There's plenty of food for thought in there.  An interesting bit of analysis at the end of this discussion on TPS:

Quote
In late 1969 the USAF had indicated a preference for all-aluminium structures in the shuttle due to a titanium shortage. This requirement forced a move to non-metallic thermal protection systems, which at the time it was thought would weigh 15% less but cost 300% more. Thermal protection shingles for a titanium structure would weigh 2300 to 4500 kg less, but an aluminium structure would weight about 1800 kg more - meaning there was no essential weight difference between the two approaches. Therefore at the aluminium structure was accepted as a specification requirement. In retrospect it could hardly have been necessary to apply this requirement on a project where only a few flight vehicles were be built. It made the shuttle much more vulnerable to any breach of heat shield integrity and would lead to the death of the Columbia crew 35 years later.
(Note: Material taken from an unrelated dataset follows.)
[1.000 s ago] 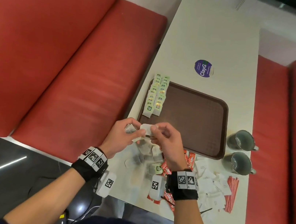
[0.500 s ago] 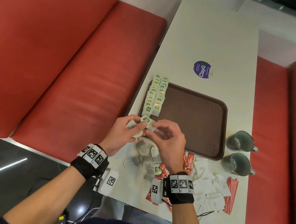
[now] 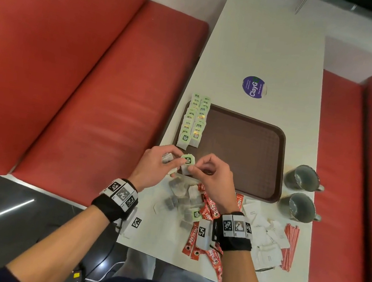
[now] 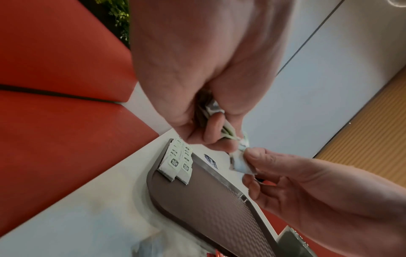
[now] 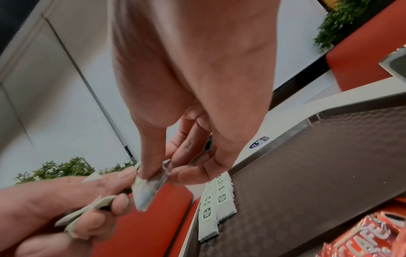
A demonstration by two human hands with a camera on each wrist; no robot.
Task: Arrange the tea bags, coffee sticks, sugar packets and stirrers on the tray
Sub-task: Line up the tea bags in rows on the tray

The resulting need for a non-metallic thermal protection system would also have enormous cost and schedule consequences for the actual program.
The man has a talent for understatement...

http://www.astronautix.com/lvs/shur134g.htm

I understand that the cost breakdown (300% more for Titanium) was off a bit, like the other way around but 4 fold the other way round... like 1200% more for aluminium ... After all said and done Titanium would have been real cheap..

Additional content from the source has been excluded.